YOUR TASK: Of the entries below, return only those lines from the line with "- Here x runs" to the line with "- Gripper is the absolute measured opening", exactly, both included.

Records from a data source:
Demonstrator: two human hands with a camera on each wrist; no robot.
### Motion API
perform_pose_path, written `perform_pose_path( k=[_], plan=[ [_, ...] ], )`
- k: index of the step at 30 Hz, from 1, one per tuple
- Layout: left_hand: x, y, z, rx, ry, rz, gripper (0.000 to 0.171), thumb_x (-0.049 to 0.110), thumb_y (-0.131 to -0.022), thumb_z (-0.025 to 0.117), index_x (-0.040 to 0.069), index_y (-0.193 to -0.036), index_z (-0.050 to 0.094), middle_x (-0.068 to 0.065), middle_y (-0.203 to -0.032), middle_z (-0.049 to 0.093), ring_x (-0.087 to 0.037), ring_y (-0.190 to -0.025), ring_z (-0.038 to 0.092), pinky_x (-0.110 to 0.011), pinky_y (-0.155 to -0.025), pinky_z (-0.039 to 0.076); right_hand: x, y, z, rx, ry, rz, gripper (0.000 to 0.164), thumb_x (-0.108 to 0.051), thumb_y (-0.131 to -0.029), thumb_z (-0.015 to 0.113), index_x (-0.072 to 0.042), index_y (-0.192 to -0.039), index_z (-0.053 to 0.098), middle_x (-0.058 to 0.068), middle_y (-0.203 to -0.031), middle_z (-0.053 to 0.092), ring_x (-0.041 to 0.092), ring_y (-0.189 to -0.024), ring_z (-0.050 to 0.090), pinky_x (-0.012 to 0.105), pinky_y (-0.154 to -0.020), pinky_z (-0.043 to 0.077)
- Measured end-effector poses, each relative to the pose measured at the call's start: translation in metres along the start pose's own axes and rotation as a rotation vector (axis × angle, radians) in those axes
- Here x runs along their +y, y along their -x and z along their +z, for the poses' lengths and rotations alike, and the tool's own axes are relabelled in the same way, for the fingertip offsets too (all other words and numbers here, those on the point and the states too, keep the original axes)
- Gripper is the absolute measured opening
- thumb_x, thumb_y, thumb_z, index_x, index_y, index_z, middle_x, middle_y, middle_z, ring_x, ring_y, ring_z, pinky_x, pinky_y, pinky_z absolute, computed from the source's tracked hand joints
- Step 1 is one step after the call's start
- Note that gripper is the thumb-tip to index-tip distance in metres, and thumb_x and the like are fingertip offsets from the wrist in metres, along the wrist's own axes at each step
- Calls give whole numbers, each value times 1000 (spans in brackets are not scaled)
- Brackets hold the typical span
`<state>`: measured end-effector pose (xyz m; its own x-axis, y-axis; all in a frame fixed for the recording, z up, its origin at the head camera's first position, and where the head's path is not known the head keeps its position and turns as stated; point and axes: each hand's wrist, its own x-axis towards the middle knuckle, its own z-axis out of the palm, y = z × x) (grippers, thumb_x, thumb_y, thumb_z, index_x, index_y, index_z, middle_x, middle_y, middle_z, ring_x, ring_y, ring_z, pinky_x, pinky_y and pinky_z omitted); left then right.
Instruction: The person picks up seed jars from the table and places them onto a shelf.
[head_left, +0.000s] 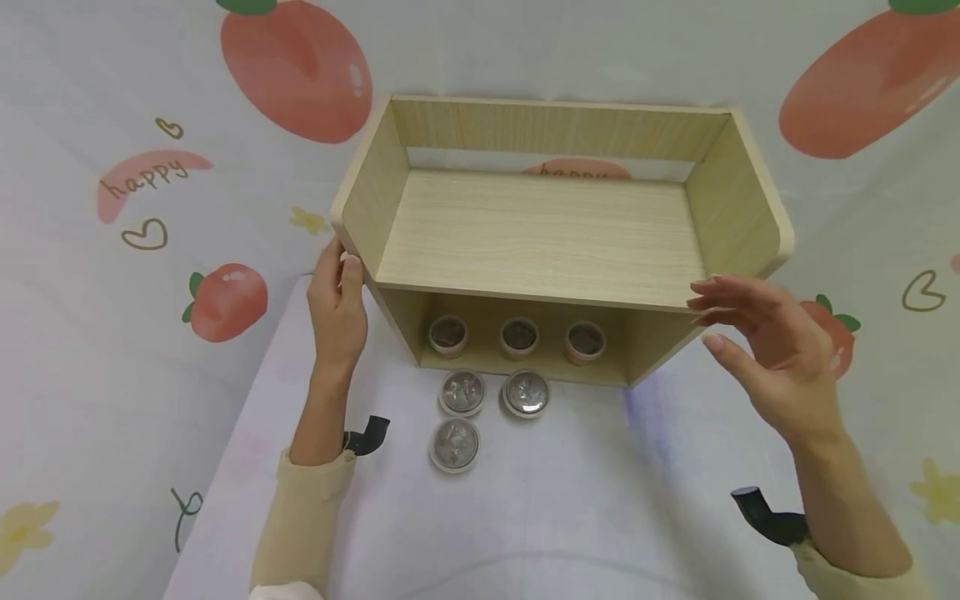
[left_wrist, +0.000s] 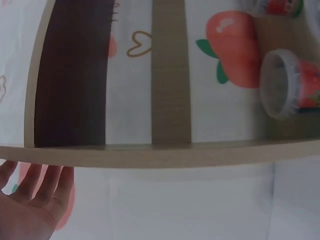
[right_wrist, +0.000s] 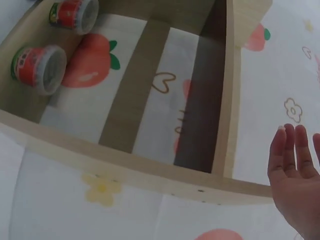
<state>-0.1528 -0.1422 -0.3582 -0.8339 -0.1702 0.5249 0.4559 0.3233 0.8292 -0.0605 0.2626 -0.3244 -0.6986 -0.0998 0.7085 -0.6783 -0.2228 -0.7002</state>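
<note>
A pale two-tier wooden shelf (head_left: 540, 229) stands upright against the patterned backdrop. My left hand (head_left: 337, 312) is at its left side panel, fingertips against the outer face and thumb near the front edge. At the right front corner my right hand (head_left: 787, 358) is raised, its fingers loosely extended and holding nothing; in the right wrist view those fingers (right_wrist: 289, 155) overlap the panel's end. Three small tubs (head_left: 519, 336) with clear lids stand in a row in the lower compartment. Red labels wrap the tubs (left_wrist: 280, 85) in the left wrist view.
Three more round tubs (head_left: 455, 446) with shiny lids sit on the white-covered table (head_left: 570, 517) in front of the shelf. A cloth backdrop (head_left: 82, 333) printed with fruit and hearts surrounds it. Black curved pieces (head_left: 371, 435) stick out from both wrists.
</note>
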Motion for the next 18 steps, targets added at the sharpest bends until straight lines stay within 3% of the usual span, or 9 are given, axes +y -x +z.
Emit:
perform_pose_path(
  k=[3, 7, 12, 16, 18],
  plan=[
    [-17, 4, -4, -33, -3, -17, 39, 16, -105, 45, 5, -142, 53, -10, -132, 60, -13, -107, 59, -24, -86, 48, -3, -3, -4, 16, -18, -10, 44, 21, -80, 65, 28, -120, 47, 33, -118, 62, 34, -105, 63, 31, -91, 51],
    [-25, 10, -8, -68, -16, -24, 40, 18, -105, 47, 13, -144, 53, -4, -134, 59, -14, -105, 61, -31, -88, 52, -9, -7, -9, 43, -35, -2, 44, 24, -79, 63, 28, -120, 47, 32, -118, 61, 34, -105, 63, 30, -90, 51],
    [-16, 21, -11, -90, -33, -40, 38, 12, -104, 45, 2, -140, 54, -11, -133, 60, -17, -103, 63, -33, -89, 53, -17, -12, -15, 77, -21, 13, 42, 26, -80, 59, 28, -120, 47, 31, -117, 62, 34, -104, 62, 30, -90, 51],
    [-3, 33, -15, -123, -34, -65, 37, 4, -102, 48, -8, -137, 52, -21, -132, 58, -33, -103, 64, -27, -87, 52, -22, -15, -18, 131, -11, -1, 40, 25, -80, 60, 27, -118, 49, 31, -116, 62, 34, -103, 63, 29, -91, 52],
    [-3, 39, -17, -143, -49, -77, 36, 2, -101, 50, -9, -136, 52, -22, -132, 58, -38, -104, 63, -22, -85, 51, -22, -17, -18, 158, -24, -3, 40, 25, -79, 60, 27, -118, 49, 31, -115, 63, 35, -102, 63, 29, -90, 52]
  ],
)
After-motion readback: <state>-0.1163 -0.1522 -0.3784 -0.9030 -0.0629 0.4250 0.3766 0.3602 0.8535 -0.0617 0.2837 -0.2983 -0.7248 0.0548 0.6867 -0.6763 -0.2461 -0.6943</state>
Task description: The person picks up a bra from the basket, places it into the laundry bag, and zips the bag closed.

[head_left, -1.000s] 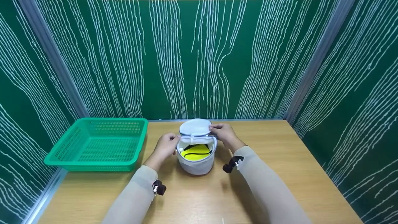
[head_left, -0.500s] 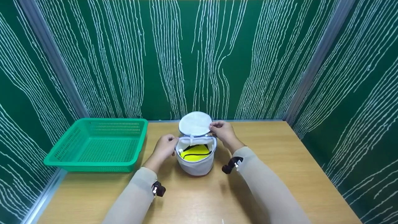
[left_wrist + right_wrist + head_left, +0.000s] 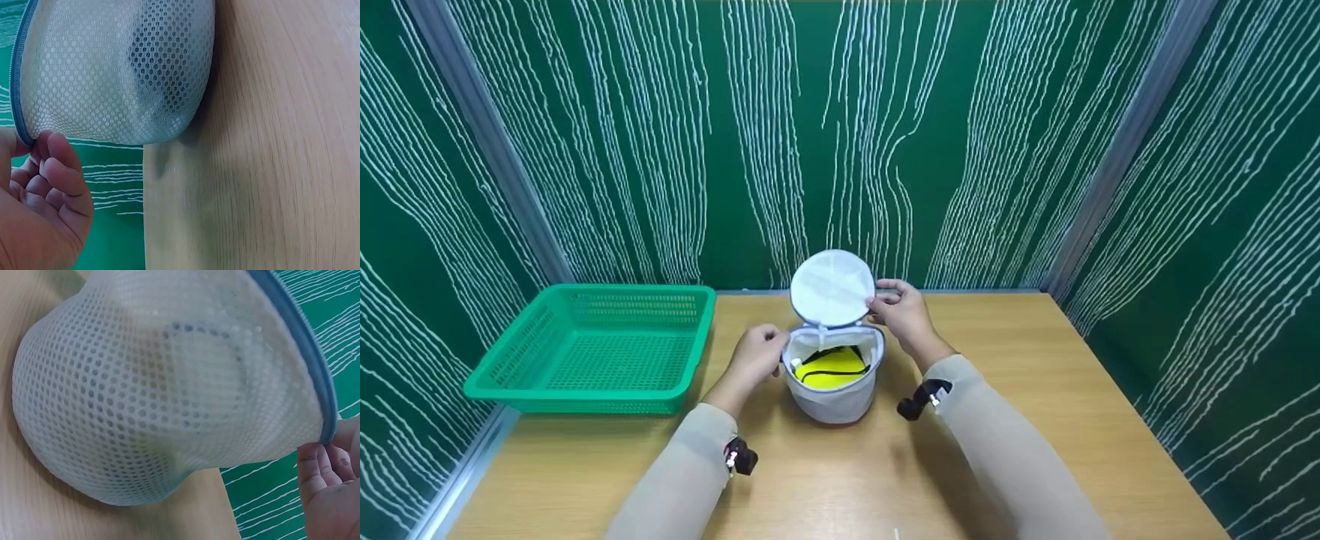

SOLUTION TO THE EXERCISE:
- Here x runs along their +y, y along their -x and z along their +z, for the poses' lengths and rotations alike, and the tool's own axes are relabelled in the same way, for the fingertip offsets too (all other words and numbers here, those on the point and the states too, keep the original axes)
- Gripper is the absolute measured opening

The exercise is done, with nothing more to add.